The word “prohibit” doesn’t actually mean prohibit in these policies, though. It essentially means the lot split can’t be approved without a variance, Mayor Steve Leary said.

The concern? The required fee to request that variance.

“If you do want to ask for a variance in either of those two areas or you do want to subdivide or split a lakefront property, then you’ve got to amend the comp plan,” Briggs said. “That application fee, because we have a city-wide notice, is $6,000 — versus if you’re in a different neighborhood and want to ask for a lot split variance. The normal $500 application fee would apply.”

Leary said the system in place is unfair, because it forces residents with lots of at least 100 feet in those specific areas to pay the much larger fee of $6,000.

The policies — which affect 19 homes in the North Park Avenue area, 41 homes in Orwin Manor and the couple of eligible lakefront homes — should be changed and the word “prohibit” should be removed, Leary said.

“For just simply to ask the question, ‘Would you consider splitting my lot?’ they have to pay $6,000, versus the other 99.25% of Winter Parkers who can pay $500 to ask the question,” Leary said. “This in no way guarantees the lot splits will be easier. All it does is level the playing field.”

City Commissioner Sarah Sprinkel agreed the policies are wrong.

“I have a hard time with this, because we’ve taken two areas (North Park Avenue and Orwin Manor) and treated them very differently than every place else in Winter Park,” Sprinkel said. “That’s my problem — I’m very much not in favor of an elitist kind of government and that’s what we have here. We have created something for a very elite few — that’s just contrary to everything I believe in.”

According to the staff report, residents within those specific neighborhoods asked for these policies back in 2009 — an effort to keep the mix of larger and smaller lots in the neighborhood.

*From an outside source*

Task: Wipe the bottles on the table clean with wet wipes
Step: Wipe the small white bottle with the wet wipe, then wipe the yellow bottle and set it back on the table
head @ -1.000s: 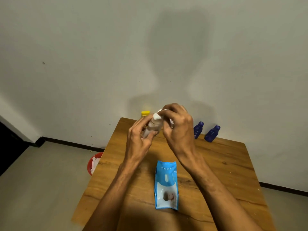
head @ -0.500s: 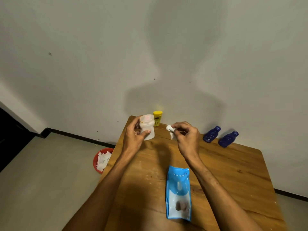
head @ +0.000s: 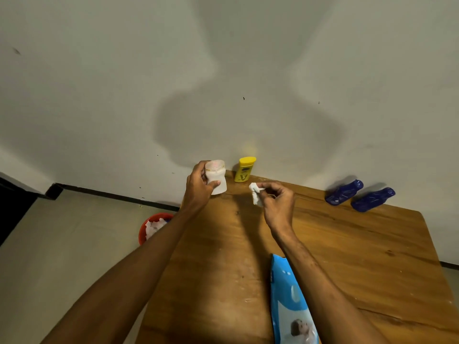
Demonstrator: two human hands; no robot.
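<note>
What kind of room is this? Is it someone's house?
Probably a plain room in a home, not certain. A wooden table stands against a bare wall, a red bin of crumpled wipes sits on the floor, and a wet-wipes pack lies on the table.

- A red bin (head: 142,233) stands on the floor (head: 62,256), partly hidden by a forearm, with crumpled white wads (head: 154,225) inside it.
- The floor is pale and plain.
- An off-white wall (head: 87,95) carries a few dark specks and a broad grey shadow (head: 248,125).
- A black skirting strip (head: 111,195) runs along the wall's foot.
- A dark opening (head: 12,214) sits at the far left.
</note>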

“The concern is the precedent set anytime a lot split is approved with variances for 50-foot lots,” the staff report states. “How does the city say ‘yes’ to one owner and then say ‘no’ to another owner when the facts (50-foot lots) are exactly the same? That forces the city to either say ‘yes’ to all requests or ‘no’ to all, and thus in effect ‘prohibit’ such variances.”

But Leary insisted it was only a small group of residents that advocated for the policies, he said.

“It’s prejudicial the way it is now, because a small number of people petitioned and moved the comp plan task force in 2009 to include these two zones in the comp plan,” Leary said. “This did not exist when people bought these properties. It’s extremely prejudicial. … I think it’s offensive.”

The majority of the City Commission — Commissioners Carolyn Cooper, Peter Weldon and Greg Seidel — believed the policies should remain.

“I am 100% in favor of continuing with the existing policies as they are currently set, especially given that they are a reaction to requests of our residents,” Cooper said. “I’m on board keeping it as is, but I’m happy to look at the cost.”

“That’s why those folks did it: they care about the character of their neighborhood,” Seidel said. “I don’t think there’s anything wrong with people going around and trying to take care of what they feel is their neighborhood.”

With not enough support for a motion to change the policies, Leary ended the discussion and moved on with the meeting. 

“For some reason, you all have singled out a very small portion of this community,” Leary said.